A Vigil for Montecito’s Mudslide Victims
Posted January 16, 2018 11:53 a.m. EST
Thousands of Southern California residents gathered in Santa Barbara on Sunday for a somber vigil in honor of the 20 victims who died in last week’s horrific mudslides in Montecito. Friends, families, neighbors and community leaders came together in solidarity outside the Santa Barbara Courthouse, with candles, signs and cathartic stories about those lost.
It was a moment for reflection amid a swift and urgent pivot toward recovery. The Central Coast’s infrastructure was also deeply affected by the tragedy that ripped apart families and destroyed scores of homes.

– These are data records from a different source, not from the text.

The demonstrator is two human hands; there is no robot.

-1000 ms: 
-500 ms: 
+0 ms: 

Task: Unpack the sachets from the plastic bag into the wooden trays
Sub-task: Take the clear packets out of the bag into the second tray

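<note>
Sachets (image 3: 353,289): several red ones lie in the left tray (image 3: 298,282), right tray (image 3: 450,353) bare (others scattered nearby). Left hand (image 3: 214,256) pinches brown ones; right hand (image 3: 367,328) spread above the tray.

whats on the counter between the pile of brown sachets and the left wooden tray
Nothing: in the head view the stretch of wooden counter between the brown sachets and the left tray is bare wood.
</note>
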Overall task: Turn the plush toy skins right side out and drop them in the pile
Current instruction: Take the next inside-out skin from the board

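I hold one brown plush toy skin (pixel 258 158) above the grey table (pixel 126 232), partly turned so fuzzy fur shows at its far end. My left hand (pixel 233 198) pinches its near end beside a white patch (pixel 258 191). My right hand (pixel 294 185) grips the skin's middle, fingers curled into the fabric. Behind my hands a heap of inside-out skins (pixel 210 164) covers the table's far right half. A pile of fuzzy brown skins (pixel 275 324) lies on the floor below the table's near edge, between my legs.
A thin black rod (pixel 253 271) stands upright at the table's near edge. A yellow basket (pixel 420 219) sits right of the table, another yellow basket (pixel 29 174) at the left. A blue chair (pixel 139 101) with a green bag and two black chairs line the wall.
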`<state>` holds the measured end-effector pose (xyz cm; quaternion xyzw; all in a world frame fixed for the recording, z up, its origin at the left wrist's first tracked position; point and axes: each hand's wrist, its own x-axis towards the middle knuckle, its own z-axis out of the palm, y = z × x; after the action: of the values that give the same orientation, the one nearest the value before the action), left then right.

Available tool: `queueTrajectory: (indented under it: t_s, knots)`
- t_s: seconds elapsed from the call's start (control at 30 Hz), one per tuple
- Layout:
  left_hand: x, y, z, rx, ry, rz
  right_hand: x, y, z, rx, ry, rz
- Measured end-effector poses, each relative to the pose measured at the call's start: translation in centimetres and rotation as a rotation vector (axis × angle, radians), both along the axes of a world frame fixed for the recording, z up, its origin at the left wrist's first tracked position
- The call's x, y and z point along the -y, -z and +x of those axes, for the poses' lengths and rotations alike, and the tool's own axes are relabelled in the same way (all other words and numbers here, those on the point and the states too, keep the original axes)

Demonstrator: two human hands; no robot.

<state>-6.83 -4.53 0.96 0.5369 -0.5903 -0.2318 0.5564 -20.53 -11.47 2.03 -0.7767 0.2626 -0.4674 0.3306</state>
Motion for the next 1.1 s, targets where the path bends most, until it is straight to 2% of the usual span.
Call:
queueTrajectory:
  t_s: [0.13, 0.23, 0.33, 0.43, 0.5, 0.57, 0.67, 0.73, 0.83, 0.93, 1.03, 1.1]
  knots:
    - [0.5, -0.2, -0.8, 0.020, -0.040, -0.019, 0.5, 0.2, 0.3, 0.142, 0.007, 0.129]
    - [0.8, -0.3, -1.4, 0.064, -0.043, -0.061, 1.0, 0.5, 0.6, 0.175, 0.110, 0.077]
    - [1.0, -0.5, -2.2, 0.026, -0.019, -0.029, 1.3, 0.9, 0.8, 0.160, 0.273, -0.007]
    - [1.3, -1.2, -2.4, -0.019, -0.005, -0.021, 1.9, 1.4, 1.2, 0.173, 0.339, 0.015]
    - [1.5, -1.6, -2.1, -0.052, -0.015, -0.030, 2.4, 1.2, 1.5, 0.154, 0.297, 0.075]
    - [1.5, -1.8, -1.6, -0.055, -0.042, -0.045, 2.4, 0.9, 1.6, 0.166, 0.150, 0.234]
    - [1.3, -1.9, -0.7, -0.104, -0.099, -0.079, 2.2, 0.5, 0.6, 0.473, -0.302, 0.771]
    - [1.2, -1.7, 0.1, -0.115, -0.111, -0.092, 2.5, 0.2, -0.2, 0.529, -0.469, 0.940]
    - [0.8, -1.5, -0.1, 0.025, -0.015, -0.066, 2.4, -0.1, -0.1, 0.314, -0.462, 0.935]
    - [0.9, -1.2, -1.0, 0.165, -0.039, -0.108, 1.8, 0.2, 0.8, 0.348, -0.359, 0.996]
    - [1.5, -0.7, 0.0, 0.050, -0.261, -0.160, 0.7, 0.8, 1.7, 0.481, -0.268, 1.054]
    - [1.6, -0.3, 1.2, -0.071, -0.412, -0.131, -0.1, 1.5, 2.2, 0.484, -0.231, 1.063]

Among the top priorities in the cleanup effort has been repairing Highway 101, which connects Los Angeles to many communities on the coast. It remained closed Monday, and officials have been hesitant to say when it will be reopened. Jim Shivers, a spokesman for the California Department of Transportation, said Sunday that road crews have to deal with “massive amount of water” on the highway. It is now expected to reopen in one week.
“Once we can get that water to recede, we feel very confident that we can bring in the available equipment on standby, get down to the bottom, and move the heavy material out of the way,” he said.
As the community resolves to reconstruct damaged roads and buildings in Montecito, residents are fearful of what other natural disasters might come next. The flooding and mudslides, which were made worse by scorched earth from last month’s wildfires, came at the very beginning of California’s rainy season. And more rain is predicted Thursday.
“I don’t know about you, but I’m scared of Mother Nature right now,” Mayor Cathy Murillo of Santa Barbara said at the vigil, The Associated Press reported.
“This was just the very first storm,” Larry Collins, an officer with the state’s emergency service, said in an interview with The Times on Saturday, surrounded by the devastation. “We don’t know what’s coming.”